— Work instruction —
For the material that follows, return exactly the lines from the one with "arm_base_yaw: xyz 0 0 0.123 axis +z" through the one with "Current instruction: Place", both ends included.

— Information —
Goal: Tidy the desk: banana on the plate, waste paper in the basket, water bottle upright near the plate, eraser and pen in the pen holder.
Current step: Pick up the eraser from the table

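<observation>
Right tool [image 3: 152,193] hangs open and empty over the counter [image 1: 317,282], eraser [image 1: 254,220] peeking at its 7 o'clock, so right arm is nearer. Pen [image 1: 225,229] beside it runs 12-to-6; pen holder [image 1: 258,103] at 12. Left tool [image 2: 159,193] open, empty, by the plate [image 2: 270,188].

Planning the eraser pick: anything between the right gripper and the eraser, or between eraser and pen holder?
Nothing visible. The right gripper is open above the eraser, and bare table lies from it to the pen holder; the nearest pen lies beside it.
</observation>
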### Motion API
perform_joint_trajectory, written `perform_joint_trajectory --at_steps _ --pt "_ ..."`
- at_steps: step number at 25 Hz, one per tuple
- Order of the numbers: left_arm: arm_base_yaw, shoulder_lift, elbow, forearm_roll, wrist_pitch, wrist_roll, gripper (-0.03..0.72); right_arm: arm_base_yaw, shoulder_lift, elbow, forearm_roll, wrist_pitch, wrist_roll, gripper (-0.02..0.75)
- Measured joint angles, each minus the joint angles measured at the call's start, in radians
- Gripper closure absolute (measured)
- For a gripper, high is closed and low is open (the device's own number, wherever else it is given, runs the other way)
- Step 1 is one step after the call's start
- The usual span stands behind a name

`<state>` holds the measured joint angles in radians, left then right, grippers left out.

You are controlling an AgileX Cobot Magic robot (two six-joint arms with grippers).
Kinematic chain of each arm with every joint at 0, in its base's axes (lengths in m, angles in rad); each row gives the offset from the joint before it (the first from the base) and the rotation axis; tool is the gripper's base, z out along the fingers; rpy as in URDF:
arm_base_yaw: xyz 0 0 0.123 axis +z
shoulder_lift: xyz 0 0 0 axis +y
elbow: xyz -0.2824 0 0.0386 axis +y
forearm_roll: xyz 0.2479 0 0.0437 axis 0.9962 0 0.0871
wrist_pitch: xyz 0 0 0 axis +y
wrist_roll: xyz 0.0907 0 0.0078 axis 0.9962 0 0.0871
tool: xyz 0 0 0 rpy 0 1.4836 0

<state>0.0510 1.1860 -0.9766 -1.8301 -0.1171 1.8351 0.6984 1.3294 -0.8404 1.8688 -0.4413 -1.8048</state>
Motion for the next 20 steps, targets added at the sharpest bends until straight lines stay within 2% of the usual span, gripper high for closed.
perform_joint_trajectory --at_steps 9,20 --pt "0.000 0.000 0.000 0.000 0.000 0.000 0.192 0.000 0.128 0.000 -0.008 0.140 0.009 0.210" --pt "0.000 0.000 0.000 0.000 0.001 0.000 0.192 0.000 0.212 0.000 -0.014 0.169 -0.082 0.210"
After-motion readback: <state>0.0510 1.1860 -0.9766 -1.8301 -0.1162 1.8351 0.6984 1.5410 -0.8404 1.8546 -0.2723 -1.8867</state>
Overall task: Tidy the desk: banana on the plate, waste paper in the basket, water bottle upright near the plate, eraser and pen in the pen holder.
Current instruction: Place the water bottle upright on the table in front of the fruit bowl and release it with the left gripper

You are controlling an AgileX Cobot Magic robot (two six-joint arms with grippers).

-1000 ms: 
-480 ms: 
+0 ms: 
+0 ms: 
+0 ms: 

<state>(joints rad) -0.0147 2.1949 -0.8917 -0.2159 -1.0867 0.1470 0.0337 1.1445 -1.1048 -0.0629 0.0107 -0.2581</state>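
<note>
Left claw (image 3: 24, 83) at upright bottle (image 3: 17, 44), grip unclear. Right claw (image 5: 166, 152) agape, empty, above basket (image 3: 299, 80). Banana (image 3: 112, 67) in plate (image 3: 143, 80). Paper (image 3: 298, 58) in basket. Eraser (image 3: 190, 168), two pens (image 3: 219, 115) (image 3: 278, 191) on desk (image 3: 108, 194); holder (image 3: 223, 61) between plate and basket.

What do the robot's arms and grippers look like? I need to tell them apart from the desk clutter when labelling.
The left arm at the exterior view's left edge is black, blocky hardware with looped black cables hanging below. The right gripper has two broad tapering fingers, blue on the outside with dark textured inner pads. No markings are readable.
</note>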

— Response below —
arm_base_yaw: xyz 0 0 0.123 axis +z
shoulder_lift: xyz 0 0 0 axis +y
elbow: xyz -0.2824 0 0.0386 axis +y
forearm_roll: xyz 0.2479 0 0.0437 axis 0.9962 0 0.0871
wrist_pitch: xyz 0 0 0 axis +y
wrist_roll: xyz 0.0907 0 0.0078 axis 0.9962 0 0.0871
tool: xyz 0 0 0 rpy 0 1.4836 0

<state>0.0510 1.1860 -0.9766 -1.8301 -0.1171 1.8351 0.6984 1.3294 -0.8404 1.8688 -0.4413 -1.8048</state>
Motion for the next 20 steps, targets added at the sharpest bends until straight lines stay within 2% of the usual span, gripper high for closed.
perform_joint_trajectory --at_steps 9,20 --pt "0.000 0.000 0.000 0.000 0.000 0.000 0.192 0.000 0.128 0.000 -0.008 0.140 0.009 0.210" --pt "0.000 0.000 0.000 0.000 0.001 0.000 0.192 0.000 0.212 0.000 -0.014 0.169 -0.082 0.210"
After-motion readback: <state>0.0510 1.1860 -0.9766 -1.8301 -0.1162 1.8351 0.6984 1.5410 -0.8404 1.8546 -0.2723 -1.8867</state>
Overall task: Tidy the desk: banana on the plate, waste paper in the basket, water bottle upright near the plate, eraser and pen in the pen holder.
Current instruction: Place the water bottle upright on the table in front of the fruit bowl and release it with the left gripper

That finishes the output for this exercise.